Elle a indiqué à l'AFP l'avoir fait en raison de "l''extraordinaire autorité" et du "talent stratégique" qu'il a selon elle montrés pour "promouvoir la paix et assurer la libération des otages" retenus dans la bande de Gaza.
- "Ils ne me le donneront jamais" -
L'universitaire, qui enseigne à la Case Western Reserve University School of Law, dit avoir agi "en tant que professeure de droit mais aussi en tant que citoyenne americano-israélienne".
Trump lui-même met régulièrement le sujet sur le tapis.
"Quoi que je fasse, je n'aurai pas le prix Nobel" a-t-il déploré en juin sur son réseau Truth Social. En février, en présence de Benjamin Netanyahu, il avait lancé: "Je le mérite mais ils ne me le donneront jamais"
"Trump a la réputation d'être particulièrement friand de récompenses et de prix, il serait donc enchanté de cette reconnaissance internationale", a commenté Garret Martin, professeur de relations internationales à la American University, pour l'AFP.
"Par ailleurs, depuis qu'il a déclaré ses ambitions présidentielles il y a dix ans, il se présente comme le grand opposant à Barack Obama", or ce dernier a remporté le prix Nobel de la paix en 2009, souligne l'expert.

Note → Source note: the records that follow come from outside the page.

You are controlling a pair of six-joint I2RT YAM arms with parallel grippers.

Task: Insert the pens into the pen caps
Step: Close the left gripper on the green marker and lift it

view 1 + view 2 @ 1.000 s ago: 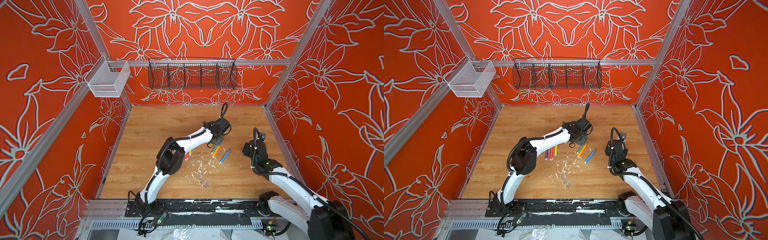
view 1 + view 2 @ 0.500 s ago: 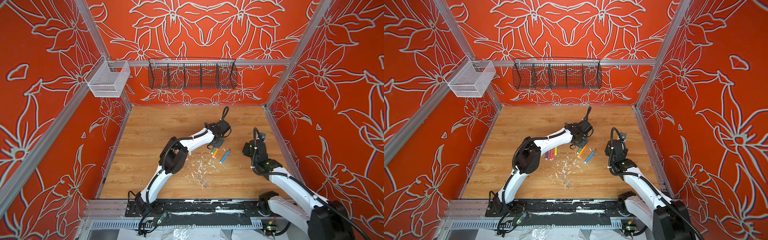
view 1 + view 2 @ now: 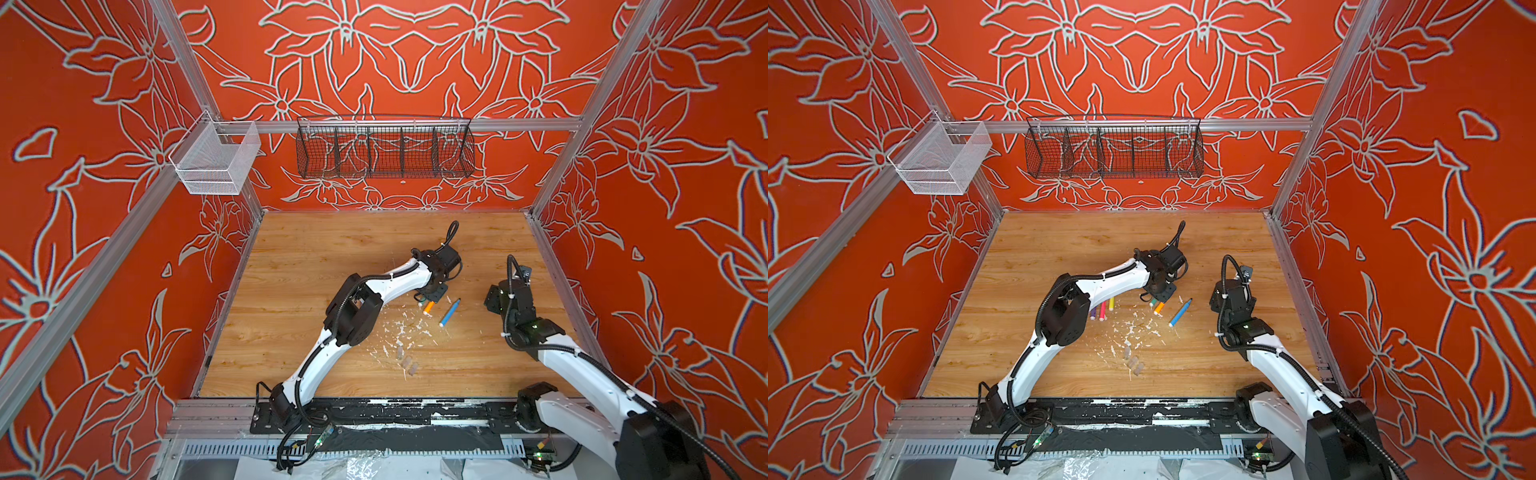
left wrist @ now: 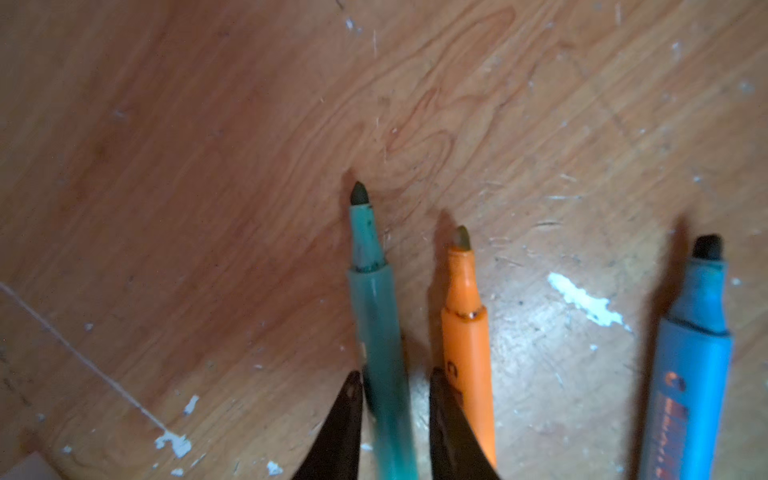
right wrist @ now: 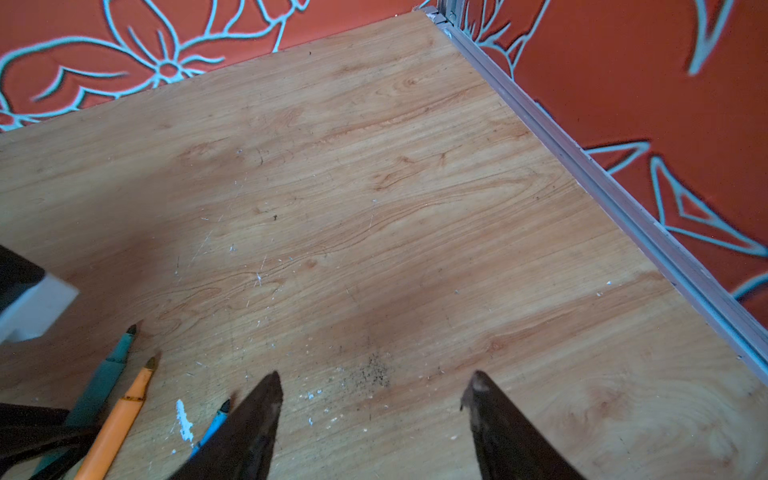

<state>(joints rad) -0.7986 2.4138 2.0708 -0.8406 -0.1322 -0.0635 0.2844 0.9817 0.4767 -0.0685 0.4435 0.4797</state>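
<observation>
grip matters now: our left claw (image 4: 395, 374) clamps the green pen (image 4: 374, 316), lying on the surface (image 4: 208, 166) beside the orange pen (image 4: 465, 332), so we should lift straight without nudging that neighbour; our right claw (image 5: 376, 386) gapes empty.

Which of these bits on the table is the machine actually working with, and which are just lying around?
Part of the job:
green pen, between the left fingers; orange pen; blue pen; purple pen; pink pen; yellow pen; clear caps.

Just lying about:
white flecks; black wire basket; white mesh basket.
</observation>
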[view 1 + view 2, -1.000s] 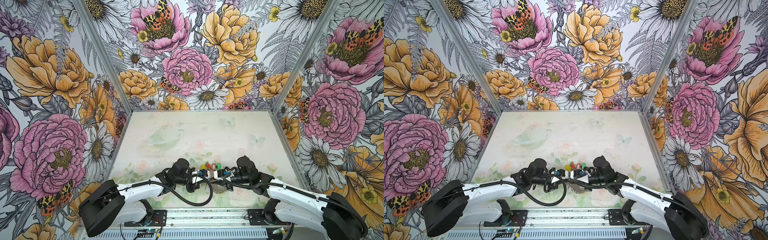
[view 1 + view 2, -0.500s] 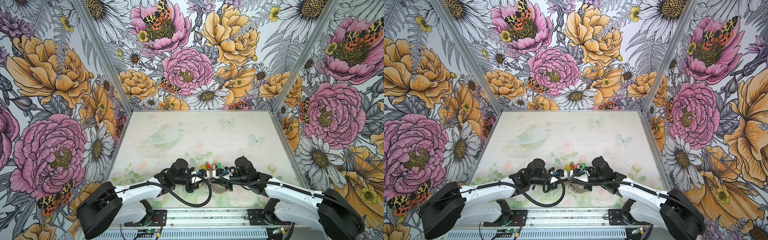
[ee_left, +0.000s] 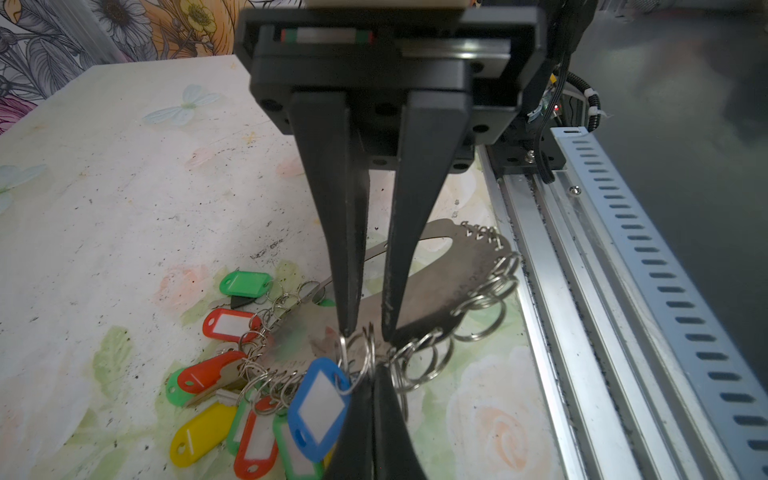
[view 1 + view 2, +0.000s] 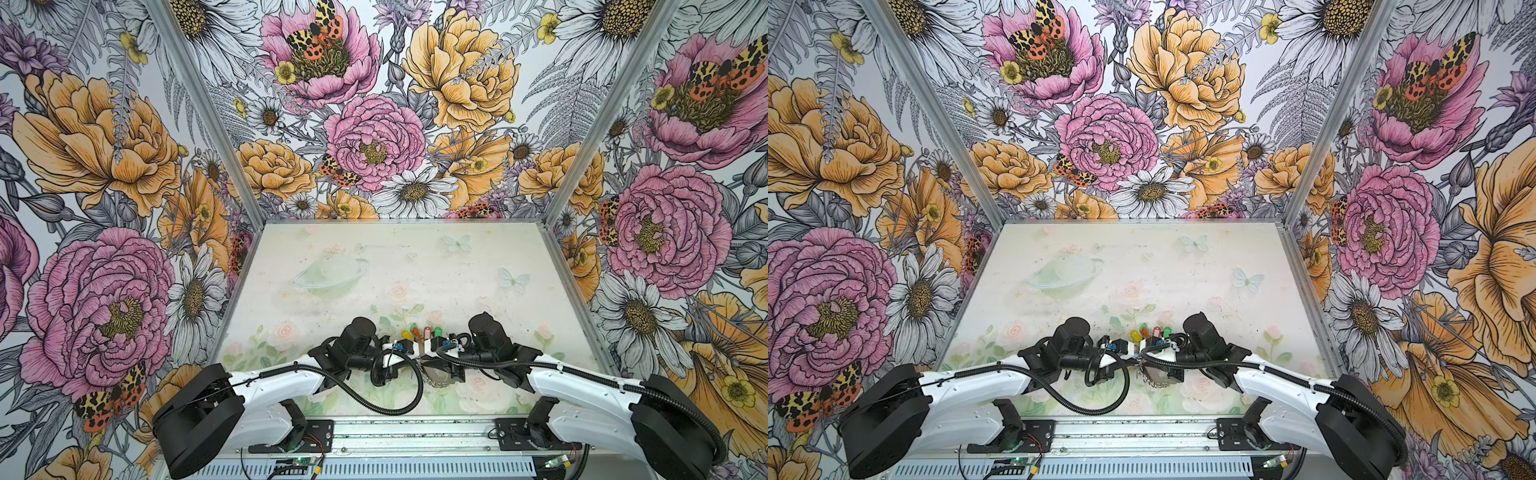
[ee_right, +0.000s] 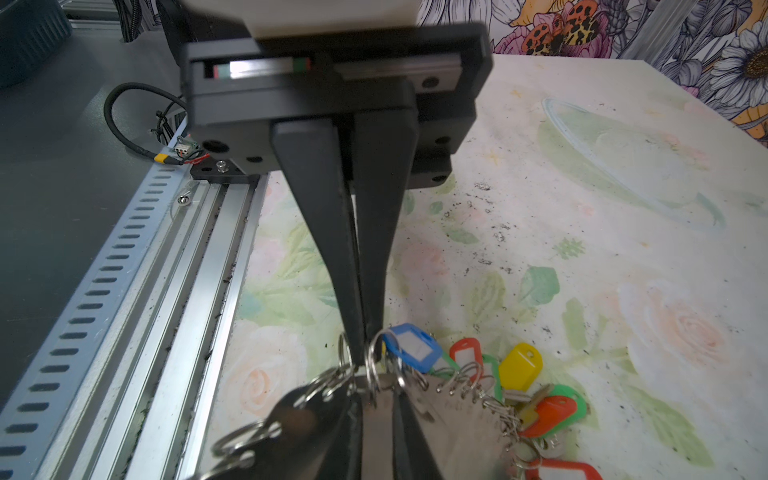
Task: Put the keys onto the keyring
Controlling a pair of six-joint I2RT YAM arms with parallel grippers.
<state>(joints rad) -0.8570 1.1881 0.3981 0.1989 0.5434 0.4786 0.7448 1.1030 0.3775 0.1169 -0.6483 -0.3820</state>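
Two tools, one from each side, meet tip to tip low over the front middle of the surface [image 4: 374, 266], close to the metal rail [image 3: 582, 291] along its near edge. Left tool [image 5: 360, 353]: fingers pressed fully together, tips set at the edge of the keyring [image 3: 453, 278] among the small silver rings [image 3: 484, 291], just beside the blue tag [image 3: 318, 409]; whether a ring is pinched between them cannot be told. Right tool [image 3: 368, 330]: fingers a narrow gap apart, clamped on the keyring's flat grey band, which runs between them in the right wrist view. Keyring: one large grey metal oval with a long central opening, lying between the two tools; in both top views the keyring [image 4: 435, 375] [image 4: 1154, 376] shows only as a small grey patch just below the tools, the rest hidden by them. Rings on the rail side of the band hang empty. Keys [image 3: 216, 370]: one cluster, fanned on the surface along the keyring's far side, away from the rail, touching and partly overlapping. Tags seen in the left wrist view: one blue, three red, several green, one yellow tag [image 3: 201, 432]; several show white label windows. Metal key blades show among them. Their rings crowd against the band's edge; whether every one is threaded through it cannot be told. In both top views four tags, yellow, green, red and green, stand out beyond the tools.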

La distinction accordée à l'ancien président démocrate, neuf mois à peine après sa prise de fonction à la tête des Etats-Unis, avait suscité et continue de susciter de vifs débats.
- 338 candidats -
"Si je m'appelais Obama j'aurais reçu le prix Nobel en dix secondes" a déclaré Trump en octobre 2024, dans la dernière ligne droite de la campagne présidentielle.
Trois autres présidents américains ont été honorés: Theodore Roosevelt, Woodrow Wilson, Jimmy Carter. Le prix a aussi été décerné en 1973 à Henry Kissinger.
Le choix de l'ancien secrétaire d'Etat, considéré dans bien des pays comme l'incarnation de la brutalité et du cynisme diplomatique, avait été très critiqué.
La liste exhaustive des candidats au prix Nobel de la paix est confidentielle - sauf annonces individuelles de la part de leurs parrains ou marraines - mais leur nombre est rendu public. En 2025, ils sont 338.
Certains sites de paris donnent Trump en deuxième position pour le décrocher, derrière Ioulia Navalnaïa, veuve de l'opposant russe Alexeï Navalny.